Exercise brief:
Set out exactly every line of the entries below, starting at the line that holds "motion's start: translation" and stopping after the line that holds "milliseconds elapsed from".

Source data:
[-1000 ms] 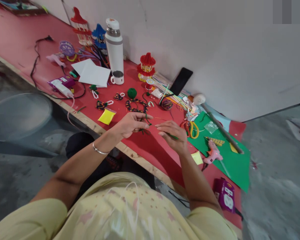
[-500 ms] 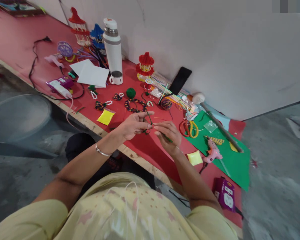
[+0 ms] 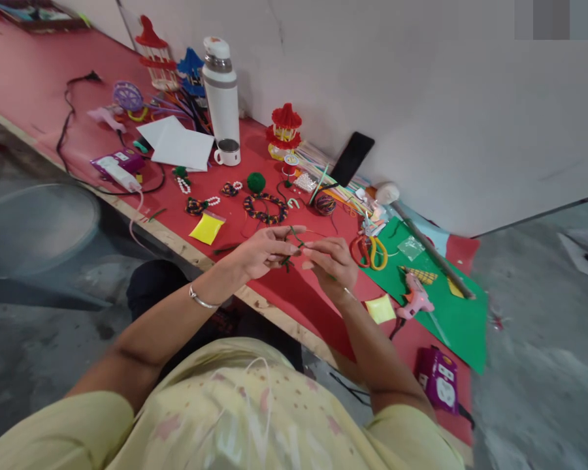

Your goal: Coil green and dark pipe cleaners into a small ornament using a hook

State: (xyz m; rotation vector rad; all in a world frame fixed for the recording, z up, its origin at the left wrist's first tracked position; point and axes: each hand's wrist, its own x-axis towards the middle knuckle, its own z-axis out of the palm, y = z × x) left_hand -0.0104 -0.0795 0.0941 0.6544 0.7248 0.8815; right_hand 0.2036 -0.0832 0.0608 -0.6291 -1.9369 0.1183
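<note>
Green yarn (image 3: 296, 237) is strung between a person's two bare hands, just above a red tabletop (image 3: 294, 303) and close to its wooden front edge, seen from the wearer's own head. The left hand (image 3: 264, 251), with a silver bangle (image 3: 203, 299) on its wrist, pinches the yarn between thumb and fingers, its index finger reaching out straight with the strand crossing near the tip; a small tangle of the same green shows below the thumb. The right hand (image 3: 334, 261) comes in from the other side, thumb and fingertips drawn together where the strand ends, almost meeting the left thumb; what exactly lies between them is too small to tell. Just beyond the left hand rests a dark, multicoloured braided ring (image 3: 248, 205), with a green ball (image 3: 256, 182) behind it and a bright yellow packet (image 3: 208, 228) to its left. Farther back lie a striped yarn ball (image 3: 325, 204), white beads (image 3: 304, 183) and a black phone (image 3: 353, 158) leaning against the wall. Near the right hand are scissors (image 3: 371, 241) with one orange and one yellow handle, then a pink glue gun (image 3: 416, 297) on a green sheet (image 3: 463, 333). Toward the back left, a white flask (image 3: 221, 98) stands upright behind a small cup (image 3: 229, 155).
</note>
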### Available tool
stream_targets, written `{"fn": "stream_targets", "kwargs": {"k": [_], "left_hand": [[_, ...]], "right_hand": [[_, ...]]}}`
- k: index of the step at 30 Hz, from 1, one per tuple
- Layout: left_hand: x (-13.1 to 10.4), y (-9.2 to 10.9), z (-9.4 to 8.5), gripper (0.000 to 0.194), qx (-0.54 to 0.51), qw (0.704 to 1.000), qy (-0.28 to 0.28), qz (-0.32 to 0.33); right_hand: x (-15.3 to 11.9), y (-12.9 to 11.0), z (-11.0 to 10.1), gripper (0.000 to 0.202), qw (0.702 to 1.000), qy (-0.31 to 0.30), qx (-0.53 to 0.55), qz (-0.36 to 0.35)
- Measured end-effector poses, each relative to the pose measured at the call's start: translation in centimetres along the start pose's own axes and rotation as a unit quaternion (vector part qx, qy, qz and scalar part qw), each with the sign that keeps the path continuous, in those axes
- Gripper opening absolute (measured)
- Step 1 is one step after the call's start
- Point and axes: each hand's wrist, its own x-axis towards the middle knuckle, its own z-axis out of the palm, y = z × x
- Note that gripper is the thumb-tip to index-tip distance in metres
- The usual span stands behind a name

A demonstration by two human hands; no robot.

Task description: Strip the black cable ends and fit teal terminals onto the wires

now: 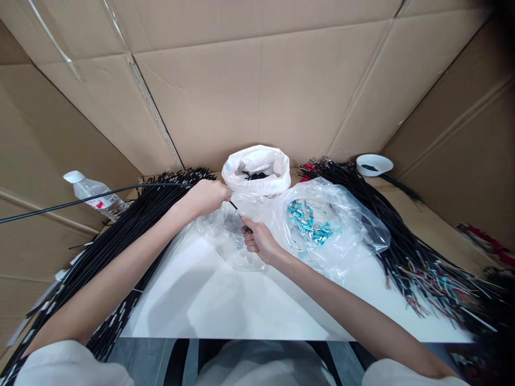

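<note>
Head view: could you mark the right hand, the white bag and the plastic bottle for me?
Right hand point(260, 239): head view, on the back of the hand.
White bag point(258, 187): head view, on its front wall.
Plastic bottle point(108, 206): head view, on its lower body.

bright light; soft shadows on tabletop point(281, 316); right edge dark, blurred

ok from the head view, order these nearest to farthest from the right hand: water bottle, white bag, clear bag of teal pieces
1. Clear bag of teal pieces, just right of the right hand
2. White bag, at the back middle
3. Water bottle, far left
</note>
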Motion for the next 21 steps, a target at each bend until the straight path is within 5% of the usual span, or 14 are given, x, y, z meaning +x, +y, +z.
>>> {"fn": "stream_targets", "kwargs": {"k": [21], "left_hand": [[-0.6, 0.0, 2.2, 0.03, -0.022, 1.0, -0.008, -0.01]], "right_hand": [[5.2, -1.3, 0.1, 0.04, 0.98, 0.028, -0.194, -0.044]]}}
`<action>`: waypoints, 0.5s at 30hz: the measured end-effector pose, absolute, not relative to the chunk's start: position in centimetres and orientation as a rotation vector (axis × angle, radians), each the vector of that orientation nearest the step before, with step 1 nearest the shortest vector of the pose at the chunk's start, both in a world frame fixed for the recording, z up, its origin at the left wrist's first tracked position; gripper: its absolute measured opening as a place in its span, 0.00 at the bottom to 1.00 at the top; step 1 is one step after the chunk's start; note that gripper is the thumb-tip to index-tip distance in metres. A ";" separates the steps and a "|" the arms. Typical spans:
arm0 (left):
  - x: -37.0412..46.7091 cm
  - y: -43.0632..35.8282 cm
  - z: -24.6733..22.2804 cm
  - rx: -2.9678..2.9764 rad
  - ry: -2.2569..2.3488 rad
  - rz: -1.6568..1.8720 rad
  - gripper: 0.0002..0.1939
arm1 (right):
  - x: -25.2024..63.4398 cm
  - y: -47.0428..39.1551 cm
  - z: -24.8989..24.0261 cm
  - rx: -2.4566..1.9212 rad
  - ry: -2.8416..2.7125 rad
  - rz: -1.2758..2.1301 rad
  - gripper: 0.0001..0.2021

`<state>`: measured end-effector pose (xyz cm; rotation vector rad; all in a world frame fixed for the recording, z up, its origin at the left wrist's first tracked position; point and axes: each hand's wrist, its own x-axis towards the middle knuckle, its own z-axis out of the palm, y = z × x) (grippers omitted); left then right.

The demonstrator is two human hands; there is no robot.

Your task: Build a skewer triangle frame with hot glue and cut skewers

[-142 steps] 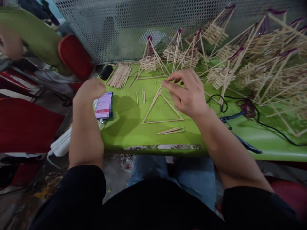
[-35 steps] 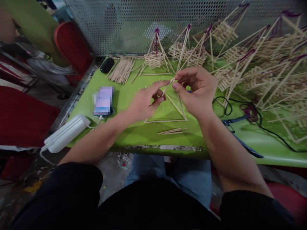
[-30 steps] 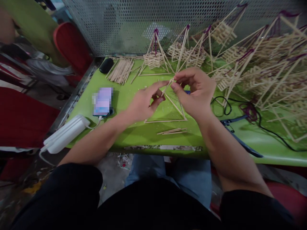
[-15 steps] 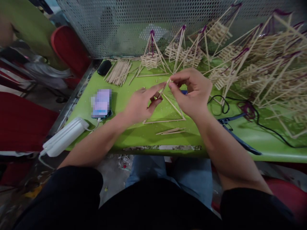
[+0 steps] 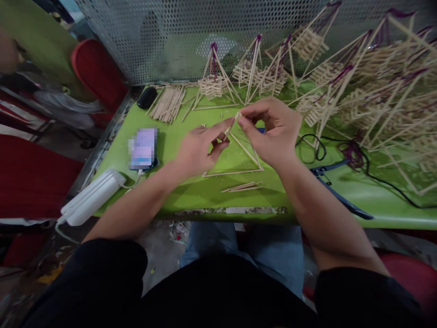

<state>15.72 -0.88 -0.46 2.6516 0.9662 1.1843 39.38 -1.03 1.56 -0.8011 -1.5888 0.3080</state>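
A frame of thin wooden sticks (image 5: 235,172) stands on the green table in front of me, its base bar nearest my body and its sticks rising to a top between my hands. My left hand (image 5: 203,148) has its fingers closed about a stick on the left of that top. With thumb and forefinger, my right hand (image 5: 271,130) pinches the tip where the sticks meet. Part of the frame is hidden behind my hands. Several loose sticks (image 5: 243,187) lie just on the near side of the base bar.
Finished-looking stick structures with purple string (image 5: 213,84) crowd the back and right. A stick bundle (image 5: 167,104), a black object (image 5: 147,97), a phone (image 5: 144,148) and a white power bank (image 5: 92,197) lie left. Pliers (image 5: 341,197) and black cord (image 5: 378,182) lie right.
The view has shifted very slightly. Both hands stay at the top of the stick frame, with almost no visible movement.
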 end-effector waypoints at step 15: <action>15.4 -1.1 0.2 2.541 0.954 1.252 0.32 | 40.3 -0.2 1.5 -0.796 -1.579 0.330 0.11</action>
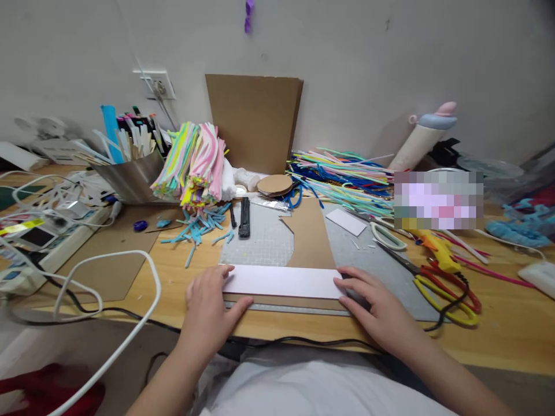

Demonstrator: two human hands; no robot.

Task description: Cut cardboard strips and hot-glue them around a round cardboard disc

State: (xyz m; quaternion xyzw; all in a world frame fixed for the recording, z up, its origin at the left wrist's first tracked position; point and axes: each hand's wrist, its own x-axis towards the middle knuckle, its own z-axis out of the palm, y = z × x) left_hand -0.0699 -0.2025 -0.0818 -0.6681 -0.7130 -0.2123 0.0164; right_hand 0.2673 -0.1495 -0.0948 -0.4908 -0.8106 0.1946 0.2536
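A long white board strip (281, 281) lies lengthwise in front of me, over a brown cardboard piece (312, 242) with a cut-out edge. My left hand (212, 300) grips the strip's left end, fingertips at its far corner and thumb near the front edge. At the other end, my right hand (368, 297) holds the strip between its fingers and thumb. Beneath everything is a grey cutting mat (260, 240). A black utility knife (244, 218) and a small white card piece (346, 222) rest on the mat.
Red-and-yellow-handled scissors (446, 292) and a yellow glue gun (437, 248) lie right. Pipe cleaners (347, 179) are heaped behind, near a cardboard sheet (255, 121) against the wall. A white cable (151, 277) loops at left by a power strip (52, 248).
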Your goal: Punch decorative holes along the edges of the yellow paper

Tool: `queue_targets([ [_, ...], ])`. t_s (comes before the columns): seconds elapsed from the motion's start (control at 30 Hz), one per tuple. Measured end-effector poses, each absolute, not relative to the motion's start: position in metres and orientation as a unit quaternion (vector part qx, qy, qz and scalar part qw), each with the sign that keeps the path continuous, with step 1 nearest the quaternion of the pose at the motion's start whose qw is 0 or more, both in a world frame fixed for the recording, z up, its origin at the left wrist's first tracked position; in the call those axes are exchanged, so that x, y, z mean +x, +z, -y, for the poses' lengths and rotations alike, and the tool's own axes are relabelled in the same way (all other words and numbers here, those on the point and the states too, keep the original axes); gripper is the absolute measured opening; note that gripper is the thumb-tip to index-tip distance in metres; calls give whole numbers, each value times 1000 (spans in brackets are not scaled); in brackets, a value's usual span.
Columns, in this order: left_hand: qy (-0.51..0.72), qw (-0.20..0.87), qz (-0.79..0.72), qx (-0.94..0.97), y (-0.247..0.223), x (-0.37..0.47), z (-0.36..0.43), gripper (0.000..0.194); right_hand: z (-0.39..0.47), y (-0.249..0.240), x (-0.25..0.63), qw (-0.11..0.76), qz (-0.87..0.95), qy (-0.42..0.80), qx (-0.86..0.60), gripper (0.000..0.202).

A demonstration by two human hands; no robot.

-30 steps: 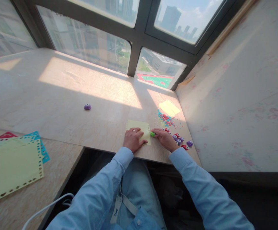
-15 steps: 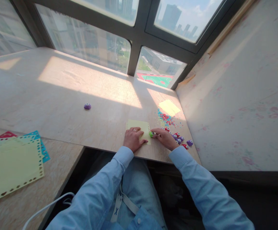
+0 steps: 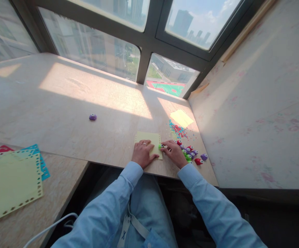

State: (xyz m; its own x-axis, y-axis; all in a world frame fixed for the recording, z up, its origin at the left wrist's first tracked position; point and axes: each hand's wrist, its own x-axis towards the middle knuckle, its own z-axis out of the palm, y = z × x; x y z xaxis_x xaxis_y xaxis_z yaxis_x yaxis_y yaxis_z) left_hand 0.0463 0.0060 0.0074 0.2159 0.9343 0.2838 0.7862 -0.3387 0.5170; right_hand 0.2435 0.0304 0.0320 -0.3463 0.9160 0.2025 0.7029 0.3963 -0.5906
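Observation:
A small yellow sheet (image 3: 153,138) with a punched right edge lies near the front of the wooden surface. My left hand (image 3: 143,154) rests on it, fingers spread, a ring on one finger. At the sheet's right edge is a small green punch with an eye-like dot (image 3: 161,146), pinched between the fingertips of my right hand (image 3: 174,152). Beside my right hand, several red, purple and green punches (image 3: 192,155) sit in a group. One purple punch (image 3: 93,117) stands alone further left.
Blue and red paper bits (image 3: 178,130) are scattered behind the punches, near a yellow sheet (image 3: 181,118). Larger yellow (image 3: 12,182), blue (image 3: 44,169) and red sheets overlap at the far left. A white cable (image 3: 51,225) hangs at the lower left. A papered wall bounds the right.
My right hand has shifted slightly left and down with the green punch, and more green punches show beside it. The view has tilted a little. My left hand stays on the sheet.

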Motion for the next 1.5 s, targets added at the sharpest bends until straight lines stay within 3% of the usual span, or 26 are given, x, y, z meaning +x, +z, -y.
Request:
queue_targets([
  [0.7,289,151,-552,767,8,46,-4,40,-22,41,240,224,786,166,-552,13],
  [0.9,289,149,-553,767,8,45,-4,40,-23,45,242,243,764,179,-570,24],
  [1.03,287,149,-554,767,10,45,-4,39,-31,55,245,263,702,244,-615,30],
  [1.23,286,157,-554,766,11,46,-4,37,-55,62,245,216,670,361,-612,21],
  [1.5,290,157,-553,765,11,46,-4,37,-70,64,240,148,682,367,-615,18],
])
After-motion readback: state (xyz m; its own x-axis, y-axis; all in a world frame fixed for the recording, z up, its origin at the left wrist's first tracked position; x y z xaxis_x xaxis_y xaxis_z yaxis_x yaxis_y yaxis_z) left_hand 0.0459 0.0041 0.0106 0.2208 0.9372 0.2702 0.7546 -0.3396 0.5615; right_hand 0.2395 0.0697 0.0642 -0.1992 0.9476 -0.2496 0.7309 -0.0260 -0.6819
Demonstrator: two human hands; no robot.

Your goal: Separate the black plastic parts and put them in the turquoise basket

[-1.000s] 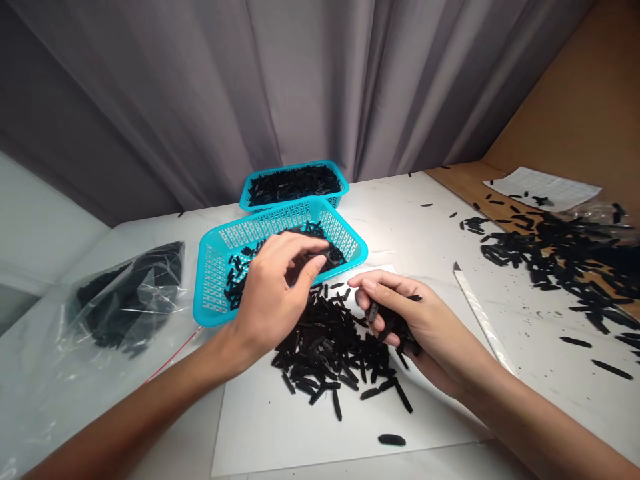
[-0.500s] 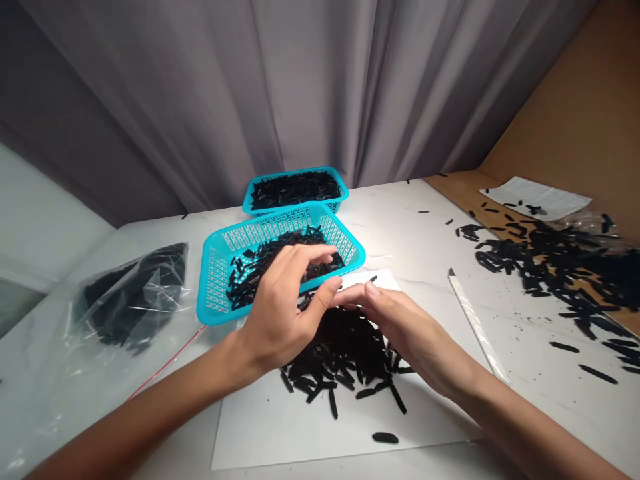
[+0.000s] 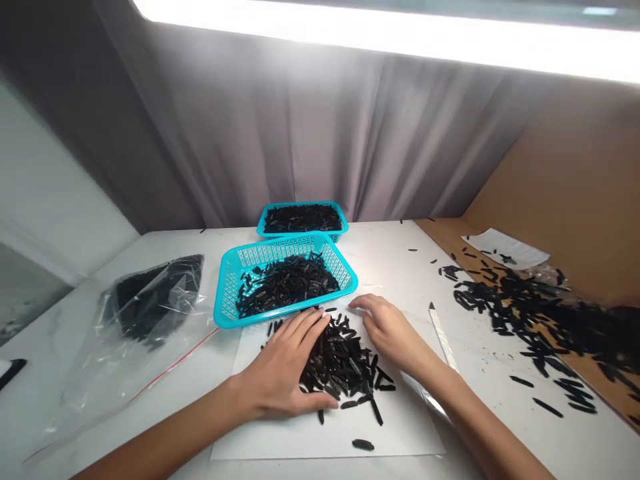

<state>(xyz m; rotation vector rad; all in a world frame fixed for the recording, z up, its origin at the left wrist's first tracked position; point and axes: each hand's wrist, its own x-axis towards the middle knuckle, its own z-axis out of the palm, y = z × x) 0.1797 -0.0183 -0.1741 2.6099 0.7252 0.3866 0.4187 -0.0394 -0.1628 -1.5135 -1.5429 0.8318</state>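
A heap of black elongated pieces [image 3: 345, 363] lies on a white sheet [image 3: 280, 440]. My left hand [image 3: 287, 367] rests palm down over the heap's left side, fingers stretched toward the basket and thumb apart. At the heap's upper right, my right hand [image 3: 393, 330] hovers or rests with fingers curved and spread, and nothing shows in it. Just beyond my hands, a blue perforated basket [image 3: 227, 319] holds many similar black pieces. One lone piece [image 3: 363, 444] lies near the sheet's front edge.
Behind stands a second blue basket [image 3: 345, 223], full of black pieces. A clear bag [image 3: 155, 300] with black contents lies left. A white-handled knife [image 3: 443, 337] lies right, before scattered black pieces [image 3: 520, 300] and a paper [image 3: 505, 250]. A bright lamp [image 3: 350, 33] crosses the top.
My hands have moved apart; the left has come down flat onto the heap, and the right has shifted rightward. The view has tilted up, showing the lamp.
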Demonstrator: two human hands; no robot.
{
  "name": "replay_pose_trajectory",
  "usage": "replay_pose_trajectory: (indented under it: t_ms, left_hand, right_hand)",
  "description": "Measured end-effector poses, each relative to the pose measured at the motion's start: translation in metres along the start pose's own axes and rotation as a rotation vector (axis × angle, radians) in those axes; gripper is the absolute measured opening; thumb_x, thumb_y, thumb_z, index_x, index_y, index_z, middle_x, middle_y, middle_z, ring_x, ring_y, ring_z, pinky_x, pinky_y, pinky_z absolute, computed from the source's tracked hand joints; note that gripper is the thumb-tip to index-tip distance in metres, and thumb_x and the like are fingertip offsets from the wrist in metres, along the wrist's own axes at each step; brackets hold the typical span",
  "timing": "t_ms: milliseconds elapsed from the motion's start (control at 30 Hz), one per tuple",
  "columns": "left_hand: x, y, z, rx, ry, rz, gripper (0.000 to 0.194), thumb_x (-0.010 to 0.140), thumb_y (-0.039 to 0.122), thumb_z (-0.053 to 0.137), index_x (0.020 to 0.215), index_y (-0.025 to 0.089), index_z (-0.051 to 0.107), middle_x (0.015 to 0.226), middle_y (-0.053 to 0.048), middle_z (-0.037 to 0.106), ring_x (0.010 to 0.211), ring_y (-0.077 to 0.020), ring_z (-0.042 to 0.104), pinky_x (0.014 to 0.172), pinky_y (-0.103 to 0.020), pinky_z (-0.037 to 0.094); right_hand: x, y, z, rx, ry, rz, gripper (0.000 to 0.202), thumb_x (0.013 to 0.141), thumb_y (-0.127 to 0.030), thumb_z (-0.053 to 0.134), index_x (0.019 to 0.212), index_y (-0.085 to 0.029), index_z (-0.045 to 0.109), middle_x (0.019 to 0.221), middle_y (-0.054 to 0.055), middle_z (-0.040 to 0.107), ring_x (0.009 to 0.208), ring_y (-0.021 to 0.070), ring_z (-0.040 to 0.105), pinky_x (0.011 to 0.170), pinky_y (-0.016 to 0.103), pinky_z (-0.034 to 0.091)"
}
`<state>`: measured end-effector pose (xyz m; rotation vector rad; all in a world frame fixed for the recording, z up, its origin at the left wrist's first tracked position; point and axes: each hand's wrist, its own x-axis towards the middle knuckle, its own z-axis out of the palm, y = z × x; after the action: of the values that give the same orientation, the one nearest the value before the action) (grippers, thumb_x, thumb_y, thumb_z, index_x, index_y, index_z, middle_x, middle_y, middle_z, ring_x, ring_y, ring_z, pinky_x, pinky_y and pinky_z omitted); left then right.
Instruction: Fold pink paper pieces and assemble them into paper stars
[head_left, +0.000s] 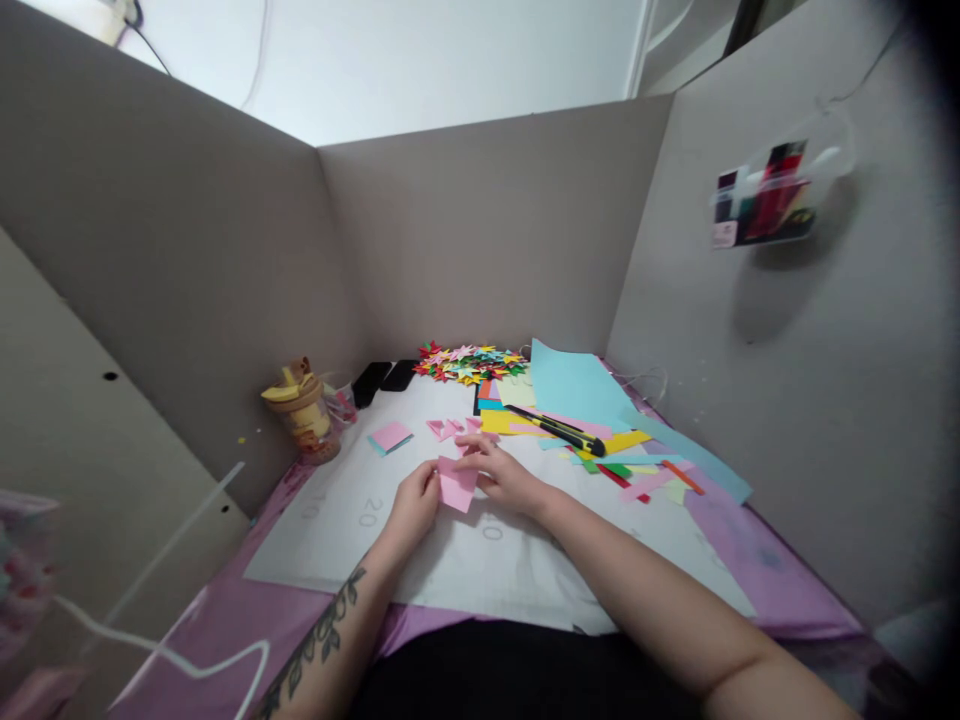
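Between my two hands is a small square of pink paper (456, 488), tilted above the white sheet. My left hand (417, 500) pinches its left edge with thumb and fingers. On the other side, my right hand (504, 474) grips the right edge, its fingers lying partly over the top. Just beyond my hands lie several folded pink paper pieces (445, 429), some hidden behind my right fingers. A small stack of pink and blue paper squares (390, 437) rests to the left of them.
A pile of coloured paper stars (472, 362) sits at the back. Right of my hands, a utility knife (559, 430) lies on paper strips near a large blue sheet (574, 385). A cup (304, 415) and black phone-like objects (372, 382) stand left. Grey partitions (495, 230) surround the table.
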<state>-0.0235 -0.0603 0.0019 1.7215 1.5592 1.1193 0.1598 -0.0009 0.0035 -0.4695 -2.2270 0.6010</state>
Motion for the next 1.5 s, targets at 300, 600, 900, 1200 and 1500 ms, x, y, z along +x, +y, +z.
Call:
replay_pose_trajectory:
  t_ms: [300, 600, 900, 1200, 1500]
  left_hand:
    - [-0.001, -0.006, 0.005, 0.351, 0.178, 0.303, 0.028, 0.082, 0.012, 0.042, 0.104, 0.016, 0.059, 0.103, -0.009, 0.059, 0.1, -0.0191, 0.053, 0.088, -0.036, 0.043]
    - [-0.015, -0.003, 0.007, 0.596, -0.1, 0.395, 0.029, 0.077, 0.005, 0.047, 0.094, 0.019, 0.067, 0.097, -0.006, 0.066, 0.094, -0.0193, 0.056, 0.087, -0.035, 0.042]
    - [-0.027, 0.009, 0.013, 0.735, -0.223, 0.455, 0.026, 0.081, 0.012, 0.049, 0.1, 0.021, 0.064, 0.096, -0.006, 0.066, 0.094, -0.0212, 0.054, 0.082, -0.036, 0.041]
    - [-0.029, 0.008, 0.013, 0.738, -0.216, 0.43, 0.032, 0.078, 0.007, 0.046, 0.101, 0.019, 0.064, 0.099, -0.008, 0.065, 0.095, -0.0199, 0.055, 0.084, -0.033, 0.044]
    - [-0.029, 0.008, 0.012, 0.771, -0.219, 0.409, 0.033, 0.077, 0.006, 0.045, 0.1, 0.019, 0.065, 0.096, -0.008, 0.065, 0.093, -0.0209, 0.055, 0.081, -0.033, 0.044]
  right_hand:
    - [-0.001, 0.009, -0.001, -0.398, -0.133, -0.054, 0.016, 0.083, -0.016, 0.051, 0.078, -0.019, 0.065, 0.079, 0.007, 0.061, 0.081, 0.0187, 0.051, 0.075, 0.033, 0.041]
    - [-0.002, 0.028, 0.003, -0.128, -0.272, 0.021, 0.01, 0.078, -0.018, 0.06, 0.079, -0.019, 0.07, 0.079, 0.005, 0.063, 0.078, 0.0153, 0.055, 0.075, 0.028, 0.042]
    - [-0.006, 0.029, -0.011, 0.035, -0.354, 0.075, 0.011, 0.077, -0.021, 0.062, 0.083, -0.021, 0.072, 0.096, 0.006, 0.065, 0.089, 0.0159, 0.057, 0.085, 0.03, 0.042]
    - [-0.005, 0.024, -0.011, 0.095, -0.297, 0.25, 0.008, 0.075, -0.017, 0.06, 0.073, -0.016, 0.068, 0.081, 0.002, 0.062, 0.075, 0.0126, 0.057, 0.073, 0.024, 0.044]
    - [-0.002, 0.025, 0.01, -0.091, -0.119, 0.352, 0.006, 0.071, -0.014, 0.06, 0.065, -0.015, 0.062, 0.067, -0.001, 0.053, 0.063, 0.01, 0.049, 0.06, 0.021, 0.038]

Completed exercise:
  "description": "Measured end-effector poses, each relative to the pose measured at the motion's start: translation in metres along the start pose's own axes and rotation as a rotation vector (axis × angle, radians) in those axes; gripper is the absolute measured opening; thumb_x, thumb_y, thumb_z, index_x, index_y, index_z, middle_x, middle_y, middle_z, ring_x, ring_y, ring_z, pinky_x, pinky_y, pinky_z absolute, computed from the source's tracked hand joints; note that gripper is the thumb-tip to index-tip distance in metres, and thumb_x and the like are fingertip offsets from the wrist in metres, along the wrist's own axes at each step; brackets hold the typical span",
  "timing": "t_ms: milliseconds elapsed from the motion's start (control at 30 Hz), one per tuple",

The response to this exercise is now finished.